◆ **Exercise directions**: Please give back only the lines below from the one containing "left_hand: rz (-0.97" to the one containing "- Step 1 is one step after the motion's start", each repeated word for word, both ends included.

◆ **Extracted data**:
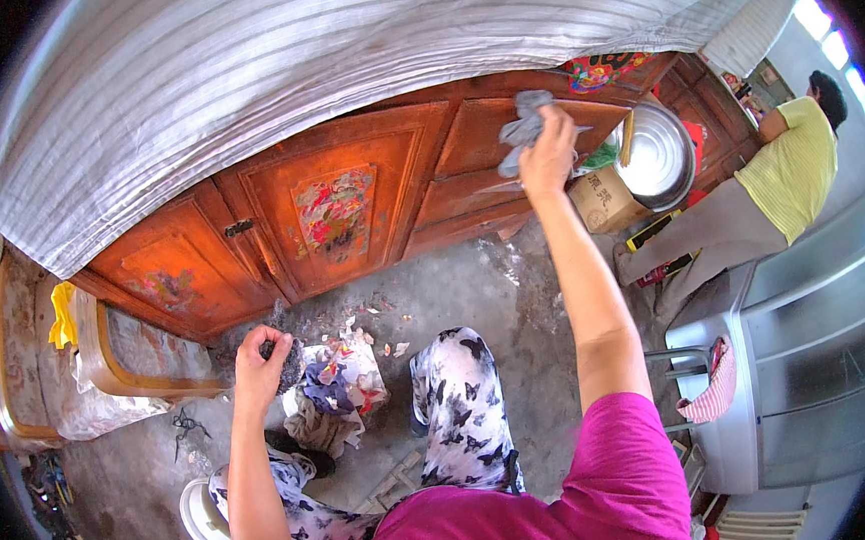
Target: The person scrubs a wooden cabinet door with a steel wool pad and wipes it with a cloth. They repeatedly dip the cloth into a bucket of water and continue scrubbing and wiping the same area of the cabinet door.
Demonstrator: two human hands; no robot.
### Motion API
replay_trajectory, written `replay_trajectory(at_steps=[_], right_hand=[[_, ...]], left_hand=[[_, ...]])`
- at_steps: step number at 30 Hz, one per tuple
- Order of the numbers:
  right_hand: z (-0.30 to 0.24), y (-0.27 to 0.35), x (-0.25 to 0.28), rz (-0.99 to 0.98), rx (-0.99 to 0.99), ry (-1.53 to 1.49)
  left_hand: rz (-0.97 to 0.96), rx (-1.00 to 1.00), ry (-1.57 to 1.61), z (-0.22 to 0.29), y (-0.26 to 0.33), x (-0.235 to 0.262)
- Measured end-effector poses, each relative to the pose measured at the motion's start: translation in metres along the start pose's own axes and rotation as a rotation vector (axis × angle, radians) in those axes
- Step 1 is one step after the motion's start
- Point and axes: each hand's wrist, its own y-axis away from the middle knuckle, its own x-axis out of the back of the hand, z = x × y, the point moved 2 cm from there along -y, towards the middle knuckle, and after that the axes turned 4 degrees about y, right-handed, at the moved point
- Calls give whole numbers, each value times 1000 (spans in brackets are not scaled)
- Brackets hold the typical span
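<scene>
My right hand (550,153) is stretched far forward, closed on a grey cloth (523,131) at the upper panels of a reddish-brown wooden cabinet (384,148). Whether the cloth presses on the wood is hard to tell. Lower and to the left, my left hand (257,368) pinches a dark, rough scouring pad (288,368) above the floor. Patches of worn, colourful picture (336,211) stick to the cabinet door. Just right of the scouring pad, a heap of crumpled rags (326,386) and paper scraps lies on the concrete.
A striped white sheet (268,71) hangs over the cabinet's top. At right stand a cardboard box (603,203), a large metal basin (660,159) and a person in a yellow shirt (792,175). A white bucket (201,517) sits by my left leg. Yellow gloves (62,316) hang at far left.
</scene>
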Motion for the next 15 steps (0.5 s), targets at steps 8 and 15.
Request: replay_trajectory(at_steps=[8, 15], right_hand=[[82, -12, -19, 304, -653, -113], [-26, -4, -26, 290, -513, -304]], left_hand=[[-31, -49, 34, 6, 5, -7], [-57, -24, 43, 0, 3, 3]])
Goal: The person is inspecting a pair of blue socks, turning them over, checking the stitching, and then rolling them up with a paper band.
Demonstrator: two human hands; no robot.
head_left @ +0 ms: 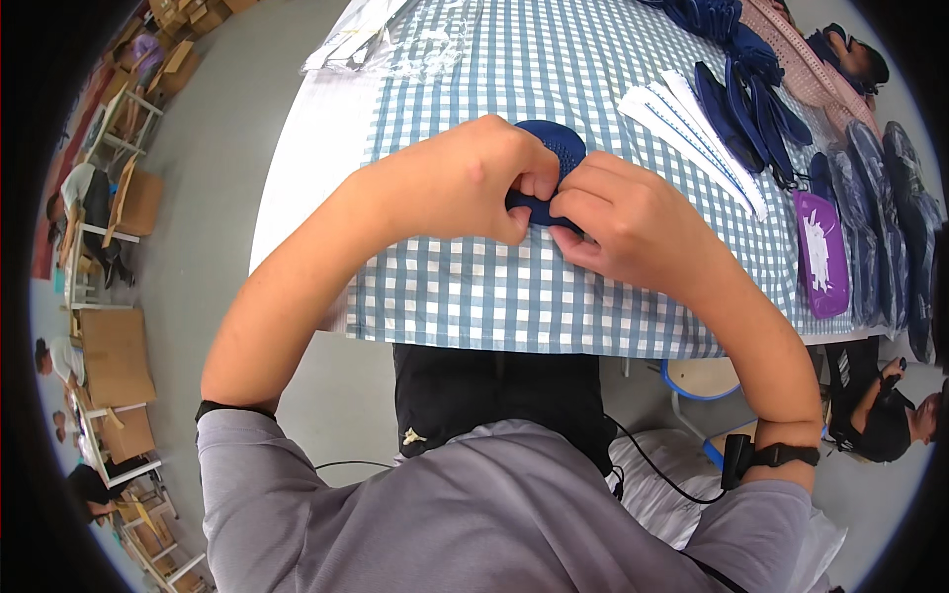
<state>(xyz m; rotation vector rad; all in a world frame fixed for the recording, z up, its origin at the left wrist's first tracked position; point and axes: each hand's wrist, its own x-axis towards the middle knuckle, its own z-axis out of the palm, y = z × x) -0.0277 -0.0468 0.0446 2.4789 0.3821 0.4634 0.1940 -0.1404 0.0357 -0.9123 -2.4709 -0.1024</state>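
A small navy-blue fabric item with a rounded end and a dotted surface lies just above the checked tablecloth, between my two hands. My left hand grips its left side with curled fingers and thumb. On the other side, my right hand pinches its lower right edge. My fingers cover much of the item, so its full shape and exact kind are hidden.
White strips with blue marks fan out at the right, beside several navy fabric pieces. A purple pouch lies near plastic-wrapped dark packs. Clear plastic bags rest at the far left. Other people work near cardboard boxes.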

◆ **Solution to the problem**:
  left_hand: rz (-0.97 to 0.96), rx (-1.00 to 1.00), ry (-1.57 to 1.61), z (-0.22 to 0.29), y (-0.26 to 0.33), x (-0.235 to 0.262)
- Measured end-effector poses, each relative to the pose measured at the motion's start: translation in metres along the start pose's own axes and rotation as a rotation vector (axis × angle, radians) in those axes
- Step 1 is one step after the motion's start

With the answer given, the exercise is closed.